GPU4U in Action: Large-Scale Video Retrieval with Vision Language Models

The GPU4U pilot set out to give students access to high-performance GPUs for their research. Ferdinand Köppen, a master’s student at the University of Klagenfurt (AAU), was one of five students selected at the GPU4U First Selection Workshop to receive temporary access to the DHInfra.at GPU cluster. His project: building open-source tooling for video retrieval using image and text embeddings from Vision Language Models (VLMs).
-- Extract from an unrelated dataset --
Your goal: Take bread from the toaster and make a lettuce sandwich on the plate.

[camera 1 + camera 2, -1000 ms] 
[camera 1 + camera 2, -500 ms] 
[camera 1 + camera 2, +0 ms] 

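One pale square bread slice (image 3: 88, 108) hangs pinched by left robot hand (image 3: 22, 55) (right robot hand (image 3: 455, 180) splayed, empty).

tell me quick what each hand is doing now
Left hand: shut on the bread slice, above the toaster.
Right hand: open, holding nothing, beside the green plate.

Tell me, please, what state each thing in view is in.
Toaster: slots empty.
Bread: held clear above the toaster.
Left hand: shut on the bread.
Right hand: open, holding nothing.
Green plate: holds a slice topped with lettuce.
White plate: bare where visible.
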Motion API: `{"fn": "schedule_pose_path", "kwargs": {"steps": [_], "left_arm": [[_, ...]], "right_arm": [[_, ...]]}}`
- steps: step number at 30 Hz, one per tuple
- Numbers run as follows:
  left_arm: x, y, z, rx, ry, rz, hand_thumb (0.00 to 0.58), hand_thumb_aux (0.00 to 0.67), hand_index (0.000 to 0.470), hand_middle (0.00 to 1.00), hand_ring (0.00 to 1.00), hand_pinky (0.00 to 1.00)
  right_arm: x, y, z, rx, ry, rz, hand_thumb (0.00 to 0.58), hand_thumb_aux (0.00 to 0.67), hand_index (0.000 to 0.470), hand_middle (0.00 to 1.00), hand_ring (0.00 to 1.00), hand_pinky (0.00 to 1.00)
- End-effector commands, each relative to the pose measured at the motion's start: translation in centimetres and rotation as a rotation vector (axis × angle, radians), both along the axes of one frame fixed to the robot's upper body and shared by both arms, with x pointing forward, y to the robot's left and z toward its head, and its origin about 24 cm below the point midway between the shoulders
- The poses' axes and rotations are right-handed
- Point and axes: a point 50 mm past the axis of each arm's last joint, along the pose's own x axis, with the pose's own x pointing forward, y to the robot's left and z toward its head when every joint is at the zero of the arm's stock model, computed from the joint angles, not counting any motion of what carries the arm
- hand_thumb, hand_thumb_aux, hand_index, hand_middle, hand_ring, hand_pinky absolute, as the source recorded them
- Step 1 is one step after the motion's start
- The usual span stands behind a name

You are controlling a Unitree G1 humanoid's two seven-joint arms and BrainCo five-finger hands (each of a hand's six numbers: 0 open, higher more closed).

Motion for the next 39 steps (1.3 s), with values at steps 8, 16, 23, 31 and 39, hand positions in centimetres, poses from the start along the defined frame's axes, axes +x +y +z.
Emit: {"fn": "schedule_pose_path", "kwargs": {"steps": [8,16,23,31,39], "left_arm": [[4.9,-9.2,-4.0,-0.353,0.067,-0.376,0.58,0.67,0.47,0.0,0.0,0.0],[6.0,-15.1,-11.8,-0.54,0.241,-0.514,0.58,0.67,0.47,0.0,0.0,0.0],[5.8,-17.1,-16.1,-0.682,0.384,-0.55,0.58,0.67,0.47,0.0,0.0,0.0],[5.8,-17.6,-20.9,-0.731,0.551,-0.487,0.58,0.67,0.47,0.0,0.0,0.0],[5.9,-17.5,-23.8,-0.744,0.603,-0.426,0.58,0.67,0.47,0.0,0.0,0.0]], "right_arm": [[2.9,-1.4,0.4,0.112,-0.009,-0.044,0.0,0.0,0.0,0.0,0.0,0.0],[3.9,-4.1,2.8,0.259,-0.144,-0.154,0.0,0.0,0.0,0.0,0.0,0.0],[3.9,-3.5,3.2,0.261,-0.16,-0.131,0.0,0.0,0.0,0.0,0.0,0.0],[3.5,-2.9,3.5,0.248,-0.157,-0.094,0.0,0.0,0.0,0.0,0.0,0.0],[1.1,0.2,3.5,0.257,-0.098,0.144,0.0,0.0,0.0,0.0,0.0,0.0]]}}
With a single H200 GPU, he analyzed 968,307 keyframes extracted from roughly 7,100 videos (~1.3 TB).

The Problem: Finding a Needle in a Video Haystack

Imagine you have a massive video archive and you’re looking for a specific scene — say, “a red car and then a person riding a bike.” How do you find it without manually scrubbing through thousands of hours of footage?

Köppen’s approach: have a VLM describe every keyframe in the dataset with a short natural language caption. These captions are then embedded so that a researcher can write a free-text query and retrieve matching videos and keyframes — even capturing temporal relationships between scenes. This kind of text-based video retrieval is relevant for researchers working with large audiovisual archives, the kind of collections that Digital Humanities projects increasingly deal with.

Systematic Model Evaluation on the Cluster

Before processing the full dataset, Köppen compared five VLMs: BLIP-2, LLaVA, Moondream3, Qwen2-VL-7B, and Qwen2-VL-72B. The goal: assess stability (how consistent are the captions across repeated runs?) and textual precision (how well does the output capture the salient visual content?).

The test image: a street scene with people in different poses, bicycles in various configurations, and visible text.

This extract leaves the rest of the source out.